As mulheres em “Frost/Nixon” são apenas esboços e pano de fundo para um mundo dos homens. Rebecca Hall (excelente em “Vick Cristina Barcelona”) aqui está apagada e é uma mera sombra como a namorada de Frost. Patty McCormack (Pat Nixon) se limita a uma mera figuração cosmética.

Um filme que merece ser visto/revisto/descoberto é “Nixon” (EUA/1995) de Oliver Stone com trabalhos notáveis de Anthony Hopkins (Nixon) e Joan Allen ( Pat). Numa entrevista bem rápida, com uma multidão de repórteres ansiosos que cercam o presidente, uma jornalista capta Nixon mencionar estar comandando uma superestrutura, um monstro sobre o qual não tem controle. Isto é mais assustador e revelador do que o que nos mostra “Frost/Nixon”. A estigmatização de Oliver Stone na mídia pelas suas visões audaciosas e ambição de seus projetos, nos impede de lhe dar o devido valor, mesmo com suas falhas. Seu “JFK-A Pergunta que Não Quer Calar” levanta questões bastante pertinentes que a sociedade americana e outros rincões não querem encarar.

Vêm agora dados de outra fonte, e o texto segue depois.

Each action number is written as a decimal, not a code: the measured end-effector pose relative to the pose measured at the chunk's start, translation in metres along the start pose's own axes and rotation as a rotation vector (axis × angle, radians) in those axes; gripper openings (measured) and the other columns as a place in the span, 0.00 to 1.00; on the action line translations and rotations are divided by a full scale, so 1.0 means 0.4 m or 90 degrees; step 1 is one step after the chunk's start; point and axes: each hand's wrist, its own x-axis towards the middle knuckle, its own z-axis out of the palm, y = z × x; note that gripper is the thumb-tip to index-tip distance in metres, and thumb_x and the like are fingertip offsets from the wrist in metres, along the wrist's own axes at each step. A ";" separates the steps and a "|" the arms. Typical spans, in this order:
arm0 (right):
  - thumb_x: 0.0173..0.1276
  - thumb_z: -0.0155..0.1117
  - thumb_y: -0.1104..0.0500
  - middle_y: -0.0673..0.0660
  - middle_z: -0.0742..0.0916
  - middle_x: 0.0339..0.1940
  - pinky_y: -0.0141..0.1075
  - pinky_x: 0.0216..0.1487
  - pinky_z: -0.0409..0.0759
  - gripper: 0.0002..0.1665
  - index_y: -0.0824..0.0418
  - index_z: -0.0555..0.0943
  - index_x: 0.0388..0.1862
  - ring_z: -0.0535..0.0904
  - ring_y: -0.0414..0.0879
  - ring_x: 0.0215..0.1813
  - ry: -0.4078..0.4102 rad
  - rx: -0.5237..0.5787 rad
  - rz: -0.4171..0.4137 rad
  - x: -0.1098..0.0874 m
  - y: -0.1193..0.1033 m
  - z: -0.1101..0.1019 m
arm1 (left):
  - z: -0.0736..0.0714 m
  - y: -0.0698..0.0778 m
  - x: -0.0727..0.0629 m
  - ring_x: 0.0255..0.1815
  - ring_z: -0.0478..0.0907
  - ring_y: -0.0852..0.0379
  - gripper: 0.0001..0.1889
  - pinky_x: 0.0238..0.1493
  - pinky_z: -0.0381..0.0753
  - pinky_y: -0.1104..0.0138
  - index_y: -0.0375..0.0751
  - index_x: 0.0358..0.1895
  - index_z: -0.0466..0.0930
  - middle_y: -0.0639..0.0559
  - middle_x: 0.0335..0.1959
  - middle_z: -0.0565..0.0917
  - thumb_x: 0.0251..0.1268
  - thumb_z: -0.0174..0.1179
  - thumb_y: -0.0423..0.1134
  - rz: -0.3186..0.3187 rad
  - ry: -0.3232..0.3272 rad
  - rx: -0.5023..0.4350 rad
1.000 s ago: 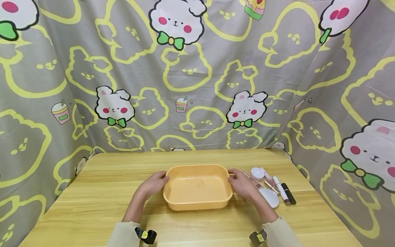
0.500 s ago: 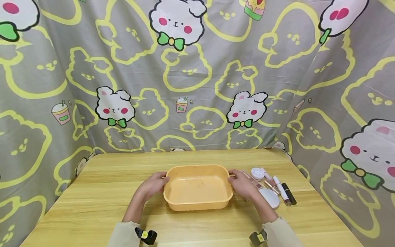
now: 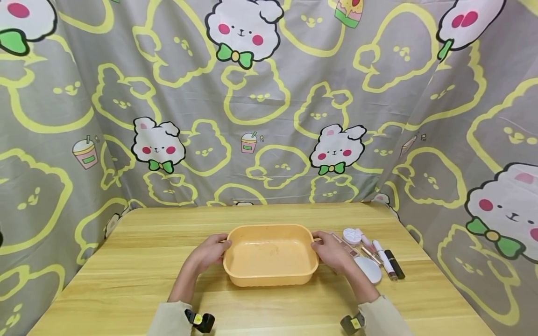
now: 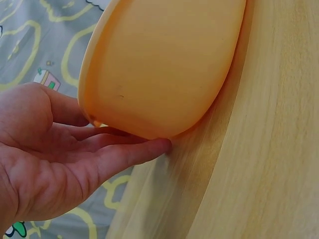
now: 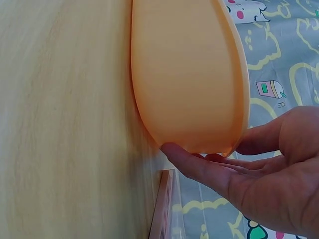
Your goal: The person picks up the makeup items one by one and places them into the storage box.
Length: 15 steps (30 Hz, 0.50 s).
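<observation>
At the far left of the grips, the patterned curtain (image 3: 46, 140) hangs beside the wooden table (image 3: 126, 261). Next comes the left hand (image 3: 208, 253), above a pale sleeve (image 3: 170, 321) with a black wrist device (image 3: 201, 321). It holds the near-left end of the orange basin (image 3: 271, 281), thumb at the rim and fingers against the outside of the end wall. The basin sits upright between the two grips, over the table; whether its base touches the wood I cannot tell. At its other end the right hand (image 3: 332, 252) holds it in a matching pinch, thumb at the rim, fingers outside. Just right of that grip, partly hidden by the hand, lies a makeup palette (image 3: 350, 250). Beyond it are a round white case (image 3: 351, 236), a larger pale disc (image 3: 369, 269) near the forearm, a gold tube (image 3: 371, 255), a white tube (image 3: 384, 258) and, rightmost, a black tube (image 3: 394, 264).
</observation>
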 end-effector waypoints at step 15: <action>0.75 0.51 0.68 0.69 0.86 0.48 0.40 0.33 0.86 0.23 0.77 0.71 0.66 0.86 0.51 0.41 -0.011 -0.058 -0.011 -0.005 -0.005 -0.010 | 0.010 0.002 -0.015 0.57 0.82 0.40 0.24 0.49 0.86 0.53 0.23 0.71 0.64 0.31 0.57 0.82 0.81 0.43 0.35 -0.001 0.026 -0.004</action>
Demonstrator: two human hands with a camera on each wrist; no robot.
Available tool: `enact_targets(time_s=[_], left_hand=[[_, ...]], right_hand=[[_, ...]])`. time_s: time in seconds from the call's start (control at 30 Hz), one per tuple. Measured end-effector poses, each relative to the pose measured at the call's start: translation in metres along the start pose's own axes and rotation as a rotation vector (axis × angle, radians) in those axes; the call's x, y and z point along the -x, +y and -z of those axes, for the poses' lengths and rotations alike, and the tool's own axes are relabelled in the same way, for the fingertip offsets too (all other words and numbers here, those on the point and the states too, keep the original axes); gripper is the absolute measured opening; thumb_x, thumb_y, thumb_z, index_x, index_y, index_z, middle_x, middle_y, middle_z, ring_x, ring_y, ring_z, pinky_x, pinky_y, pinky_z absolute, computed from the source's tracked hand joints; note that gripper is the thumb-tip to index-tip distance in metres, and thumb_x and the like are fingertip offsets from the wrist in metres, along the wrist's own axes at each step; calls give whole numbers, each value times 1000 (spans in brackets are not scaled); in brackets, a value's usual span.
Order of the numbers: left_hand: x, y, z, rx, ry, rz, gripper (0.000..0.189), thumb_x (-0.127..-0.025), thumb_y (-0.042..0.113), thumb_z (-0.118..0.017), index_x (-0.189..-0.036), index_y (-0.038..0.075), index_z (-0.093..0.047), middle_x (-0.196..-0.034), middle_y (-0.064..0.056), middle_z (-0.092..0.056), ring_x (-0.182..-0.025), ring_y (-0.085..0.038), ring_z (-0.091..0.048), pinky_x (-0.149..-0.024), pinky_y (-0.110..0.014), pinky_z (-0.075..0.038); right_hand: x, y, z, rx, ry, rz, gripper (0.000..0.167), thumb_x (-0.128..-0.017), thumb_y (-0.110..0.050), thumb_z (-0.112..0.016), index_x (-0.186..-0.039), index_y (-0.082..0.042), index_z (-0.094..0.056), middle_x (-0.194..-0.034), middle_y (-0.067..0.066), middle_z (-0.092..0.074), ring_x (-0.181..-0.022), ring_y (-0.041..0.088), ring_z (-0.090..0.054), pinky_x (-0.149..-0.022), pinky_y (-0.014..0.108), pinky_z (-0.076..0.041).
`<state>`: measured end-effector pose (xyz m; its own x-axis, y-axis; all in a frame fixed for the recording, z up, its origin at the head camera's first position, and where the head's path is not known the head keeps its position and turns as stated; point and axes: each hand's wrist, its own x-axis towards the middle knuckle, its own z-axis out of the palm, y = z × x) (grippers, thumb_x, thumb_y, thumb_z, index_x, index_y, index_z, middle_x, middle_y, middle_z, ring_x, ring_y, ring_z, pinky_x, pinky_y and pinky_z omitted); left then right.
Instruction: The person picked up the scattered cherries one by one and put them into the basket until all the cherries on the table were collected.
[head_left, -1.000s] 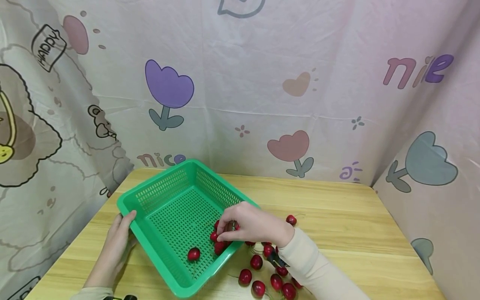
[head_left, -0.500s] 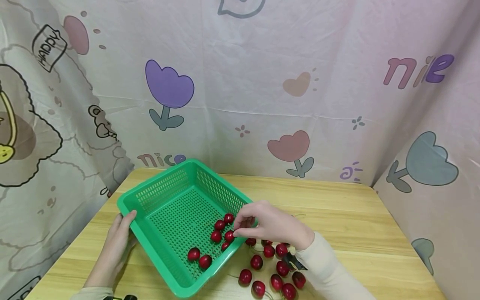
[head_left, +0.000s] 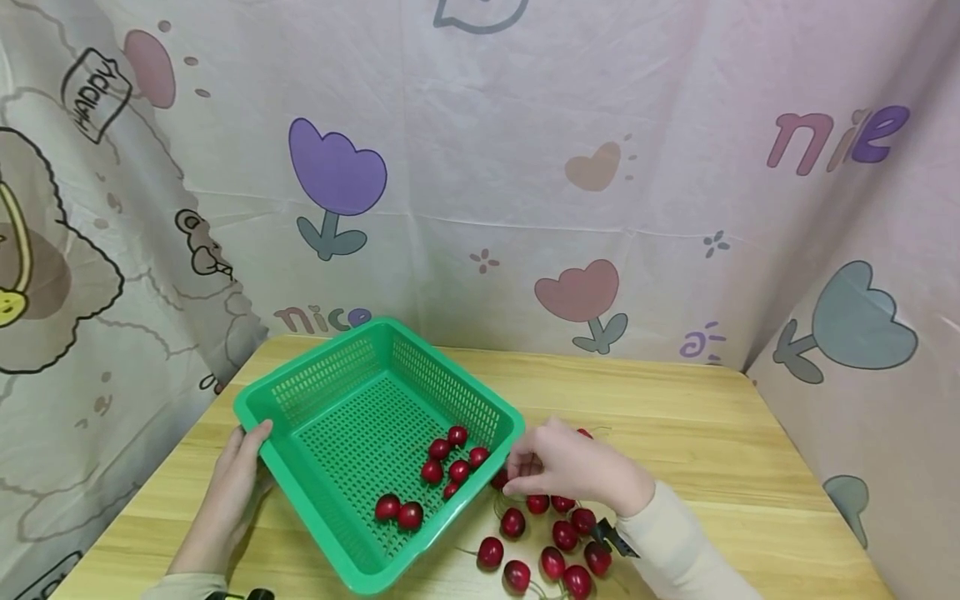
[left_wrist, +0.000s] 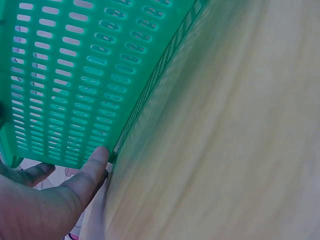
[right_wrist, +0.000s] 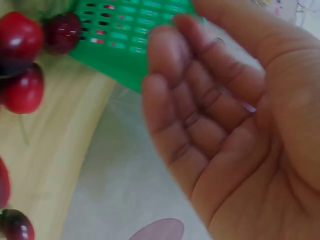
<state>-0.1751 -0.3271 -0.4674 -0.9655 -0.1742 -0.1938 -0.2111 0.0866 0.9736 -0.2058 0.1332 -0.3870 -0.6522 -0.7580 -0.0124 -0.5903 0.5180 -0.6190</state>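
A green plastic basket point(head_left: 330, 500) with perforated walls stands at an angle on the table. My left hand point(head_left: 236, 479) holds its left side, thumb at the rim; in the left wrist view a finger point(left_wrist: 90, 172) lies against the slotted wall. Inside the basket several red cherries point(head_left: 431, 472) gather toward the right side. My right hand point(head_left: 573, 467) is just outside the right rim, above loose cherries point(head_left: 513, 523), its fingers loosely bent. In the right wrist view its palm holds nothing, and a dark cherry point(right_wrist: 62, 33) sits beside the basket wall.
More cherries point(head_left: 577, 581) with thin stems lie spread over the wooden table point(head_left: 720, 467) to the right of the basket, some partly behind the right hand. A printed cloth point(head_left: 465, 150) hangs behind and at both sides of the table.
My right hand has drawn back rightward from inside the basket to the cherries on the table. More cherries show in the basket than a second ago. The left hand and basket stay put.
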Motion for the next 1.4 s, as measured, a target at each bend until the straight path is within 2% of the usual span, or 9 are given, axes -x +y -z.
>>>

É de uma pulsação cinematográfica extraordinária. O fracasso de “W.” (EUA/2008), sobre a vida de Bush filho, seu último filme, pode ser mais um sintoma da má vontade midiática do que de falta de qualidade. É uma obra, que apesar de ter passado em branco no circuito americano merece ser exibida no Brasil para conferirmos por nossa conta e risco.